Le 10 juin, la partie sud du bois est définitivement reconquise. Face à une farouche résistance allemande, les Marines sont montés à l'assaut appuyés par un bataillon de mitrailleuses. Après deux jours ponctués par de nombreuses offensives, les Allemands se retirent.
Le 11 juin, les combats atteignent leur paroxysme. Pour reprendre la partie ouest du bois, les Marines du 5e régiment chargent à la baïonnette et enlèvent un à un les nids de mitrailleuses de l'ennemi, achevant les combats au corps à corps. Dans la soirée, les troupes du Kaiser ne sont plus maîtres que de la partie nord du Bois Belleau – qu'ils vont réussir à conserver pendant encore quatorze jours.
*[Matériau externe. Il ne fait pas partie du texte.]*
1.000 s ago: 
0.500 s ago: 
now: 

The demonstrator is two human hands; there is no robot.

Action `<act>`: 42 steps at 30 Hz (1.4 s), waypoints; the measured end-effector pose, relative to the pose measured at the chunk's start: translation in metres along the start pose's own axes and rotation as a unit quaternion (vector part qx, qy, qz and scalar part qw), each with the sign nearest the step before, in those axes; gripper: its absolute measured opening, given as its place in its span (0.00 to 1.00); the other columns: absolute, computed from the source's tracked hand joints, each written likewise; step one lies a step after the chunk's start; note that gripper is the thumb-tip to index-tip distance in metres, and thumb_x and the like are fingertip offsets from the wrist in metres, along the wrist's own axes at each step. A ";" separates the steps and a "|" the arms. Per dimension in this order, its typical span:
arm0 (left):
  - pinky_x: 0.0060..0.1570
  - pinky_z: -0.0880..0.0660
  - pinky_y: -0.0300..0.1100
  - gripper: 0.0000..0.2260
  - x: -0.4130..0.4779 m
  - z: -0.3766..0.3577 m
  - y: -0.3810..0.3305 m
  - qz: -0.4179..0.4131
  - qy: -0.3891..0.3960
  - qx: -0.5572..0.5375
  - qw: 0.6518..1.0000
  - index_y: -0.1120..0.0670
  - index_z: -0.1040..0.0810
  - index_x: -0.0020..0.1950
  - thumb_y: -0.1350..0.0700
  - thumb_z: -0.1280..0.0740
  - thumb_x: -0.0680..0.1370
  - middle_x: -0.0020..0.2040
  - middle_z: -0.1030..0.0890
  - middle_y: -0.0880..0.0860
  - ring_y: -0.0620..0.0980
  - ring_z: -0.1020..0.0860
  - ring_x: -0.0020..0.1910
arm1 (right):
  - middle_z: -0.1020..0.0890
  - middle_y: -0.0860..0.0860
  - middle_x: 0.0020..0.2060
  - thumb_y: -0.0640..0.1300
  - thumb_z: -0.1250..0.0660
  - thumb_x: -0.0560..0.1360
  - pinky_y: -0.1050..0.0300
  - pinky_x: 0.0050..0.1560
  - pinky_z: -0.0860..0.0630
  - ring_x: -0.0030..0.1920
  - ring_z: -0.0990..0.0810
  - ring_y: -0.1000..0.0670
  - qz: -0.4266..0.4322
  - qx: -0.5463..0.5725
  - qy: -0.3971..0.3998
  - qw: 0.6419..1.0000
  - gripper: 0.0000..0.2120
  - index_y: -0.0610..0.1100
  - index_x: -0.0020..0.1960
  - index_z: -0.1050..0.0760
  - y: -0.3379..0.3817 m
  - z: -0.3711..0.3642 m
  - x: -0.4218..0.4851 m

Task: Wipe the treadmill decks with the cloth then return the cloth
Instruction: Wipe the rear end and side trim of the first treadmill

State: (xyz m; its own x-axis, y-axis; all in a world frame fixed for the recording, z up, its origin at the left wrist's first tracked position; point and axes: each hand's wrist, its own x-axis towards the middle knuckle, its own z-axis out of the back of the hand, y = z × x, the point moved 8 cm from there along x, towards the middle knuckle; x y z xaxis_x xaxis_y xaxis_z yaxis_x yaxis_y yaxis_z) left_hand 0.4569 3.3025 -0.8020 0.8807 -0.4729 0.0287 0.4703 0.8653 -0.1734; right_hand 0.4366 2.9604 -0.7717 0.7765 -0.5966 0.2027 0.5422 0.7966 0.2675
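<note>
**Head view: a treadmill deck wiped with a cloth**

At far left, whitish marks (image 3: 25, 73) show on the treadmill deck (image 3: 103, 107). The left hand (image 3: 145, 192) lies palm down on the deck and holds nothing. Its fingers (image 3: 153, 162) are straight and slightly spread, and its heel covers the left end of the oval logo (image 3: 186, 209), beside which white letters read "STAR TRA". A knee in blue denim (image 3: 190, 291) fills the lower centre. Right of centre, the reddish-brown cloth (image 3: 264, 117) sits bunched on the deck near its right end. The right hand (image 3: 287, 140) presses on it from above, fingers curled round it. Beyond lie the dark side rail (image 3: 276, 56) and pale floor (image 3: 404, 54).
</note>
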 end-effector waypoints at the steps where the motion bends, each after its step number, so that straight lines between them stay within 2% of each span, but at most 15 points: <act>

Au matin du 23 juin, les Marines lancent une offensive afin d’encercler les dernières unités allemandes. Le 25 juin, après un pilonnage d’artillerie intensif de quatorze heures, les défenses allemandes cèdent enfin. À 23h30, la bataille du Bois Belleau est définitivement gagnée par les américains.
Dans son édition du 24 juin, Le Matin évoque en des termes élogieux ces combattants américains qui ont mis un coup d'arrêt à l'offensive allemande :
« Les bataillons américains se jettent dans le combat, exemples de courage et de vaillance, apportent leur concours aux alliés, arrêtent à la Marne et à l'Ourcq les hordes allemandes, qui voulaient, sur Paris magnifique, continuer le cours de leurs abominables forfaits. »
Quelques jours après la victoire du Bois Belleau, les Américains achèvent de sécuriser leurs positions dans le secteur. Le quotidien La République française précise dans son édition du 29 juin :
« Les Américains viennent à nouveau à l'ouest de Château-Thierry de réussir une petite action locale qui leur a permis d'achever l'occupation du Bois de Belleau et d'avancer leur ligne vers Torcy. »
La bataille de « Belleau Wood », célébrée depuis 1918 par les unités de l'United States Marines Corps stationnées en France, est encore aujourd’hui considérée comme le premier engagement majeur de la part des Marines.
Elle aura coûté la vie à 1 811 jeunes Américains.